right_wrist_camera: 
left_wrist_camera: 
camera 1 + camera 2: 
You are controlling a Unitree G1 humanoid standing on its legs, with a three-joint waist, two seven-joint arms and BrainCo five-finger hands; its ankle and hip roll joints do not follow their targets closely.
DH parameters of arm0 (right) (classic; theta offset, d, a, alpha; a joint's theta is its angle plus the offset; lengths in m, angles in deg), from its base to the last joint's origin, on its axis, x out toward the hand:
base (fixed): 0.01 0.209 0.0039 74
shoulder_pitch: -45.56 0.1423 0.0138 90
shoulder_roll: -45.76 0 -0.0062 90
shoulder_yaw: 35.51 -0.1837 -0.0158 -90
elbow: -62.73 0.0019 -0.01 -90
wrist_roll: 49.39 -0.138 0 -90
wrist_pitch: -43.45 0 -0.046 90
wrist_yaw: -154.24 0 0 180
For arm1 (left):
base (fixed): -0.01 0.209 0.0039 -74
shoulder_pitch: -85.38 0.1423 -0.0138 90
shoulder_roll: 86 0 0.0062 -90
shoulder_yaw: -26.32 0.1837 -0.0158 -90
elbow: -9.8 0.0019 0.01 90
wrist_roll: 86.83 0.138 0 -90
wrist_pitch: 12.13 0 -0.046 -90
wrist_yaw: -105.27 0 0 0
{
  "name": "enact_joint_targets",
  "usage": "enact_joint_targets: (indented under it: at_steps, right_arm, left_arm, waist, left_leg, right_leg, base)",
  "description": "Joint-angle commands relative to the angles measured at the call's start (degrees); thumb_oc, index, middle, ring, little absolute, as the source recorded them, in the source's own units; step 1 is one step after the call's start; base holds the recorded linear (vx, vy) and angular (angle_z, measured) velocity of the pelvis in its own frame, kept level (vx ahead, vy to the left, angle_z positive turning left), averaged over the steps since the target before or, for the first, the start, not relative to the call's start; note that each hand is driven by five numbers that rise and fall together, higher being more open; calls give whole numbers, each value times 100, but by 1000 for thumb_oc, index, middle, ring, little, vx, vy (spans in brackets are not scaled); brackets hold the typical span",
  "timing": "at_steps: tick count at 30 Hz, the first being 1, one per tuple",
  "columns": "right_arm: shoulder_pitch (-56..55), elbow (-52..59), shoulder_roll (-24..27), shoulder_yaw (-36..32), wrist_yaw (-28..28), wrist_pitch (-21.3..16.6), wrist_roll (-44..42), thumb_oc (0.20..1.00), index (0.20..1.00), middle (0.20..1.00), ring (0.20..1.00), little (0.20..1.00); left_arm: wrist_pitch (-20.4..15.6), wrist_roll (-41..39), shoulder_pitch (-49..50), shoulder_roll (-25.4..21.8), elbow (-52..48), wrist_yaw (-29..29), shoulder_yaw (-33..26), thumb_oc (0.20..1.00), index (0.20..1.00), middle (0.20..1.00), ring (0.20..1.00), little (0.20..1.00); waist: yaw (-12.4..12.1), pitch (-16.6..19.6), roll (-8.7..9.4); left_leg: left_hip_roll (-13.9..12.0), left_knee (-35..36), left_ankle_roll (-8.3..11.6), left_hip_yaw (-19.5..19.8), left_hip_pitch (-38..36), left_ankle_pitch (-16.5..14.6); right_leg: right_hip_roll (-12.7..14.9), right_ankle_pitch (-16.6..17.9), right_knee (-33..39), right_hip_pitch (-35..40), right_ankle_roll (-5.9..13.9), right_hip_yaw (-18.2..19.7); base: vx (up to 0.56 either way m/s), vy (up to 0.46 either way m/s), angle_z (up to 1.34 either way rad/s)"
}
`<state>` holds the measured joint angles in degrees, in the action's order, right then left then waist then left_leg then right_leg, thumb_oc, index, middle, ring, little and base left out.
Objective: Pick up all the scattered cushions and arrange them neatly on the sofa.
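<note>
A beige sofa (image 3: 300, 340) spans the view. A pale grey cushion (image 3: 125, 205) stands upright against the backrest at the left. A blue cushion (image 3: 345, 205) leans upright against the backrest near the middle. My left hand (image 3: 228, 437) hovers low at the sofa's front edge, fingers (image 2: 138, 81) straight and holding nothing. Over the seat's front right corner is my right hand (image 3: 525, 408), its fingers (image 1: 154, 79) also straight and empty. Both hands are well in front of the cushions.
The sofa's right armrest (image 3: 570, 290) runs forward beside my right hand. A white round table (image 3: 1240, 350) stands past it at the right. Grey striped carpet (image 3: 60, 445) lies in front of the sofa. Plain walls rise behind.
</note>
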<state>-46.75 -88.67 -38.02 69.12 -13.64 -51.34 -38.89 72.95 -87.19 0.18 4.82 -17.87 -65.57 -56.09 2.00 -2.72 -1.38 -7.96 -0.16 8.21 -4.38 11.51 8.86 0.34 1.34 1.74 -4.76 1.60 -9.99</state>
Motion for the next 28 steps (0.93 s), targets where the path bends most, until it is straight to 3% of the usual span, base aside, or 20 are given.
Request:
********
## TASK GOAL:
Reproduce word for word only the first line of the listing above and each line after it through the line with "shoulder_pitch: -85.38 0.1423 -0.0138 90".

## RESULT BELOW:
right_wrist_camera: 
left_wrist_camera: 
camera 1 + camera 2: 
You are controlling a Unitree G1 humanoid standing on its legs, with a three-joint waist, two seven-joint arms and BrainCo five-finger hands; its ankle and hip roll joints do not follow their targets closely.
DH parameters of arm0 (right) (classic; theta offset, d, a, alpha; a joint's theta is its angle plus the offset; lengths in m, angles in deg), from its base to the last joint's origin, on its axis, x out toward the hand:
base (fixed): 0.01 0.209 0.0039 74
shoulder_pitch: -45.56 0.1423 0.0138 90
shoulder_roll: -45.76 0 -0.0062 90
shoulder_yaw: 35.51 -0.1837 -0.0158 -90
elbow: -62.73 0.0019 -0.01 -90
wrist_roll: 49.39 -0.138 0 -90
wrist_pitch: -43.45 0 -0.046 90
wrist_yaw: -154.24 0 0 180
For arm1 (left):
base (fixed): -0.01 0.209 0.0039 -74
shoulder_pitch: -85.38 0.1423 -0.0138 90

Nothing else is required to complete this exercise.